According to Lu Ting, chief China economist at Nomura, China’s GDP growth may further ease to 5.8 per cent next year if next Tuesday’s resumed trade talks in Shanghai yield no immediate results, with the consequence of additional tariffs on exports from China.

Experts warn both China and the US will have to pay the price of slower economic growth and more expensive imports as they disengage. Photo: AFP

But experts said Beijing would not sit still while its economy suffered, and there was room to make adjustments, or even to strike a deal with Trump in the months ahead.

“China can improve intellectual property protection, accelerate reforms and open the market wider to foreign players,” researcher Chen Fengying said.

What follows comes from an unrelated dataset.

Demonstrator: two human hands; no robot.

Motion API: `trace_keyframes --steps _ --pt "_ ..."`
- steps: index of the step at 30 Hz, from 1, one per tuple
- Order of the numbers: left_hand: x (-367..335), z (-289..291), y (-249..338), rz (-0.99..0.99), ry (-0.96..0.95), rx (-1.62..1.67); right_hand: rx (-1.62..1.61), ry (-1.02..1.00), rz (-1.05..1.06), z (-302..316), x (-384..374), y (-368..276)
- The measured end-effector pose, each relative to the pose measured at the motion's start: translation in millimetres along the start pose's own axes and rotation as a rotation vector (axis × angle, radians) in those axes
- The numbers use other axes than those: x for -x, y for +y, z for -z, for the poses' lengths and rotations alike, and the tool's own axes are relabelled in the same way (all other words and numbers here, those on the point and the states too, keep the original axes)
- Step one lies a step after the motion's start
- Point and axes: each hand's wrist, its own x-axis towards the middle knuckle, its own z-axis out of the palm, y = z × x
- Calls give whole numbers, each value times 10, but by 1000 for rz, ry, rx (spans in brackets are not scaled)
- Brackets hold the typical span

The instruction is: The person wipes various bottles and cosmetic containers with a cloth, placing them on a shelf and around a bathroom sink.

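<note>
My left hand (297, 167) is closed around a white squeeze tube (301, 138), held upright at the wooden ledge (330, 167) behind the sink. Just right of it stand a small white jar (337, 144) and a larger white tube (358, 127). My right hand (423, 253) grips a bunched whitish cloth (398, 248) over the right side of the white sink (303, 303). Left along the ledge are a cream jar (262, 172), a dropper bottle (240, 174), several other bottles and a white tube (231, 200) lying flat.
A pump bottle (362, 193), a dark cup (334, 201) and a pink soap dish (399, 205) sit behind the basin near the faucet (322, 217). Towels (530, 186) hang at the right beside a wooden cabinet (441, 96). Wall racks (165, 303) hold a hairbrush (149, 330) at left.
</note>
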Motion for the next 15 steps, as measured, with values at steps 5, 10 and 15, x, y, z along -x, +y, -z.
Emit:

Chen, former head of the World Economy Institute at the China Institute of Contemporary International Relations, said these were things China could and should do, despite rising nationalistic criticism there which has seen advocates for a faster pace of reform and opening up labelled as traitors in recent months.

“They are for China’s own good, and not compromises or concessions to the US,” she said.

Xi Jinping cannot afford, and so will not allow, his administration to be ‘bullied’ by Washington into submission.
Steve Tsang

Steve Tsang, director of the SOAS China Institute at the University of London, said the course of decoupling was not set in stone and could be changed, but it would not be reversed.

“The general sense that the previous US-China policy of engagement has failed, enabling China to catch up and pose a security threat to the US, is a bipartisan one [in Washington], so it will survive Trump,” Tsang said.

“Chinese President Xi Jinping cannot afford, and so will not allow, his administration to be ‘bullied’ by Washington into submission.

“While Trump started [the decoupling], Xi has been preparing for [China’s] own version for a while,” he said, noting the Chinese Communist Party’s scepticism and denial of “western concepts” such as constitutionalism, universal values and civil society.

“Since Xi has intended to decouple at a time of his choosing anyway, he will not reverse course now since the US is on the offensive on this,” Tsang said.

Meanwhile in Shenzhen, SunXing Light Alloys Materials is continuing its efforts to reduce China’s reliance on overseas expertise.

The company recently completed research into a new ferrotitanium product, crucial in the making of high-end special steel with military and civilian applications.

SunXing deputy manager Zhou Zhi is confident the company is on the right track, regardless of how the feud between China and the US plays out.

“China must be able to produce [special steels] independently and own the supply chain from beginning to end,” he said. “Only by doing so, will China not be seized by the throat in the trade war if the US stops supplying certain goods.”